- **EXERCISE BRIEF**: Every line of the entries below that carries the string "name" should be copied.

- **THE INPUT**:
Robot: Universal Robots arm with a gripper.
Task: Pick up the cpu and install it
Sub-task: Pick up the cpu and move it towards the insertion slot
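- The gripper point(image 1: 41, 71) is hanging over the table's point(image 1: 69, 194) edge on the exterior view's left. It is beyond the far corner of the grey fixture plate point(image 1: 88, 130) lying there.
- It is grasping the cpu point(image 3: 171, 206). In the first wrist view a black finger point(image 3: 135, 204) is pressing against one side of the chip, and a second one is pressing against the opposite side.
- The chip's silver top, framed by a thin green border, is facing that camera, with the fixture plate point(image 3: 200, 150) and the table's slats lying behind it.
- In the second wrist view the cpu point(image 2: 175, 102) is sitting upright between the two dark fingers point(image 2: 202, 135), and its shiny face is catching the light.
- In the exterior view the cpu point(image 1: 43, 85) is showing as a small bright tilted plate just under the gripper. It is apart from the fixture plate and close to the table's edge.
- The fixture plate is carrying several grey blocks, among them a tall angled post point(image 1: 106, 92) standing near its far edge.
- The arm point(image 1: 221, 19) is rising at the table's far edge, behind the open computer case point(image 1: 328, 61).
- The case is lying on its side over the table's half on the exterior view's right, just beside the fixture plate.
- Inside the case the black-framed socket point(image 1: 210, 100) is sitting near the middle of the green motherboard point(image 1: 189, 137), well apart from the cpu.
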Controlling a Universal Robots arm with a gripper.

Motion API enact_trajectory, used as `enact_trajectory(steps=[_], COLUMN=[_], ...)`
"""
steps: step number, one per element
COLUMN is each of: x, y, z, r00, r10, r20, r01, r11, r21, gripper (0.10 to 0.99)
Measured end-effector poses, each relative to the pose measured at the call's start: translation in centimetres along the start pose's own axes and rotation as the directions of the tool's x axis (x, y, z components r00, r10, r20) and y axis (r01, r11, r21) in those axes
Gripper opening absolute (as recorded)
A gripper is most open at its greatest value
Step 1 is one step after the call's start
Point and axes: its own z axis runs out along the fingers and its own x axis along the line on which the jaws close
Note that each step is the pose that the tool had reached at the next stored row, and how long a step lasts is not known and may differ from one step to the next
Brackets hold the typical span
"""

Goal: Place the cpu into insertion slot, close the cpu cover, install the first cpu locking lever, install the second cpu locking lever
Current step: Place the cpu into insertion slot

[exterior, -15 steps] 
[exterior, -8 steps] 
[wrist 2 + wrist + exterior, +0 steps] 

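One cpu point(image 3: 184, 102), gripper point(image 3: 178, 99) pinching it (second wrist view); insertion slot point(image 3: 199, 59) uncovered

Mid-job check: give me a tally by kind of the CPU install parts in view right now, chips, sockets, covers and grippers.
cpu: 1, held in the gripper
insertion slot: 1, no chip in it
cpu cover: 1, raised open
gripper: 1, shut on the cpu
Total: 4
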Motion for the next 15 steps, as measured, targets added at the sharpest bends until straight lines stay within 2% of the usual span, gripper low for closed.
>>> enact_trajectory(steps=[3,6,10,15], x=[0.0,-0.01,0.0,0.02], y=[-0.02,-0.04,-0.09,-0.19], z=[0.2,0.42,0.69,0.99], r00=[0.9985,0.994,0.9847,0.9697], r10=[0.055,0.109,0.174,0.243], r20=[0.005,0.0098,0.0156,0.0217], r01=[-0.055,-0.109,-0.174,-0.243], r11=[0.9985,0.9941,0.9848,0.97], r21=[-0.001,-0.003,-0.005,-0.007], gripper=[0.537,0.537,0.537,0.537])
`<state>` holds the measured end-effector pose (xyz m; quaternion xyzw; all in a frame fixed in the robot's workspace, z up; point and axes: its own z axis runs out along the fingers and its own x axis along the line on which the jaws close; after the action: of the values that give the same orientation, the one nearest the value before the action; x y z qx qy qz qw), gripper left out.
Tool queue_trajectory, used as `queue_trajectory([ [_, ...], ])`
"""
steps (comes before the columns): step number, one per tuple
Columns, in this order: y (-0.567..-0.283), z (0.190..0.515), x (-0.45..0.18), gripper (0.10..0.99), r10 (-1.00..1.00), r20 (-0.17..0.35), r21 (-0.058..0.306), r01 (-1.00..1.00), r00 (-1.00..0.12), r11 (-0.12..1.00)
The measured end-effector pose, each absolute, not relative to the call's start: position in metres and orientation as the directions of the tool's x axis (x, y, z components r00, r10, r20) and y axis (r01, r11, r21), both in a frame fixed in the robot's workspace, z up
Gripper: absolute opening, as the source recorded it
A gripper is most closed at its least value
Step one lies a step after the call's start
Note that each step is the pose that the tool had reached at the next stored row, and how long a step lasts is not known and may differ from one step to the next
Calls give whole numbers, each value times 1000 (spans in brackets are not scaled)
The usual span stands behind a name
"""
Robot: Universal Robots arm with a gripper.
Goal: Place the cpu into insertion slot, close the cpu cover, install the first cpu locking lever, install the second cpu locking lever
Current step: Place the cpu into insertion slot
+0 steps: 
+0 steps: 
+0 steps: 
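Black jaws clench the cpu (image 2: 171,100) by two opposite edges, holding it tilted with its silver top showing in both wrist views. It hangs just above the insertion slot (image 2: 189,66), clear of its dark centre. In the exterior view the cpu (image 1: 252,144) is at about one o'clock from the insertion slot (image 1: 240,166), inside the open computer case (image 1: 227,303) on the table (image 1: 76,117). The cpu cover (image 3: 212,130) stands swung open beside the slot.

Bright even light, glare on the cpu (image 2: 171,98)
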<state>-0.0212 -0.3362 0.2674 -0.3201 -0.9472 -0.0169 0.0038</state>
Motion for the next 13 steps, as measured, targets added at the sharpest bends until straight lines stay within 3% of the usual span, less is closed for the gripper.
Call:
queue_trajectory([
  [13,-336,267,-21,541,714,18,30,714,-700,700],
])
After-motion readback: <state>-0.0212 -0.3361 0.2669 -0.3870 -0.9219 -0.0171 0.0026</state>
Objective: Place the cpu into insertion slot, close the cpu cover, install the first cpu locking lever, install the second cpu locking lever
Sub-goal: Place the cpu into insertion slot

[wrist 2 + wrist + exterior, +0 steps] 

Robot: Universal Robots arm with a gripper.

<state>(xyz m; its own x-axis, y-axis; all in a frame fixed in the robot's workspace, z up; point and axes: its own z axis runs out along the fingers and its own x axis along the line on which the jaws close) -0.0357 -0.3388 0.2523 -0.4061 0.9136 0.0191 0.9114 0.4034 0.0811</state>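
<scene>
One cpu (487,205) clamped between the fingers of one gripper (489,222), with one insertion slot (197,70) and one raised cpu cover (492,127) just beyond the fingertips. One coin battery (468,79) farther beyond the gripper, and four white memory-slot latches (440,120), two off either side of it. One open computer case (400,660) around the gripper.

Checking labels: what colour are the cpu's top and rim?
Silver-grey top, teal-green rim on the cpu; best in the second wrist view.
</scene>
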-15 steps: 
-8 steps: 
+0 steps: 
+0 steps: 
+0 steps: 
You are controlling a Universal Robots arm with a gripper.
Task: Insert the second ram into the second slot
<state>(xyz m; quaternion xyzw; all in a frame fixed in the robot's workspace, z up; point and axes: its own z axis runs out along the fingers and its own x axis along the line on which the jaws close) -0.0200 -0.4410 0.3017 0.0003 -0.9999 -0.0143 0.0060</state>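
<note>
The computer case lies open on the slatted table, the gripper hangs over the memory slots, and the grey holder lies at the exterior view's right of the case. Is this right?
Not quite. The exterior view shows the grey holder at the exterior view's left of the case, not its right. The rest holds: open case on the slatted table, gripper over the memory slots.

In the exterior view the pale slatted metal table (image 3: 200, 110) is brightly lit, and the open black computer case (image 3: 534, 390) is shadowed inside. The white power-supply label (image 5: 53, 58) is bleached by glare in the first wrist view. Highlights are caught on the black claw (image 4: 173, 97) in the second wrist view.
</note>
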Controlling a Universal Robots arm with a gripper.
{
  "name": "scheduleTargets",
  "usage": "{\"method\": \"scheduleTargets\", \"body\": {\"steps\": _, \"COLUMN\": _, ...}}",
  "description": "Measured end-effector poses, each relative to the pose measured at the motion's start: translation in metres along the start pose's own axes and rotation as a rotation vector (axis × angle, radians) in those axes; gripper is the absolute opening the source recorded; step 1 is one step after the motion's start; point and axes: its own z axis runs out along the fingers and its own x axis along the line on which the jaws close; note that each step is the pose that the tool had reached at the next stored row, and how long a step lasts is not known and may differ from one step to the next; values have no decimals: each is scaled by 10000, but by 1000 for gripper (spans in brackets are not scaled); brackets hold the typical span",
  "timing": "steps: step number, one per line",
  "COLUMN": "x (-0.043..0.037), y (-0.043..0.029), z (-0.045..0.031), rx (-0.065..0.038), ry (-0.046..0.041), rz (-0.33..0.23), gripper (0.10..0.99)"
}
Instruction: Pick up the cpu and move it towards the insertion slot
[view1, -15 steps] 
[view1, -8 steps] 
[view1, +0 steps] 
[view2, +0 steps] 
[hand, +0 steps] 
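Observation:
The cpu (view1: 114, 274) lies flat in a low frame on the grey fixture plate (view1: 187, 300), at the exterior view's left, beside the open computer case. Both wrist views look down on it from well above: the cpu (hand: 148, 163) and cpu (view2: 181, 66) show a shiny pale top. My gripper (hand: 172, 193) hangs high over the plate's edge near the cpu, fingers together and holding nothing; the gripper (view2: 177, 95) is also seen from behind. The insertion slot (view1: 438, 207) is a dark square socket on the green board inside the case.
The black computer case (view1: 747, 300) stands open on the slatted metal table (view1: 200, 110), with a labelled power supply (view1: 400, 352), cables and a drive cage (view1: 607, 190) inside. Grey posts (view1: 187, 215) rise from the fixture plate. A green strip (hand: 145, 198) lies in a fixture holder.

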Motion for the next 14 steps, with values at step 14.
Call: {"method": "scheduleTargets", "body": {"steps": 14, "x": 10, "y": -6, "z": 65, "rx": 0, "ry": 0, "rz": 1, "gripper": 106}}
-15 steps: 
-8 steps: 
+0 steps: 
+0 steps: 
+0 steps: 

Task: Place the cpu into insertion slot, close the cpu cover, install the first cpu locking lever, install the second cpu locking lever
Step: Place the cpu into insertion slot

- **WRITTEN SOLUTION**:
The usual span stands behind a name
  "name": "scheduleTargets",

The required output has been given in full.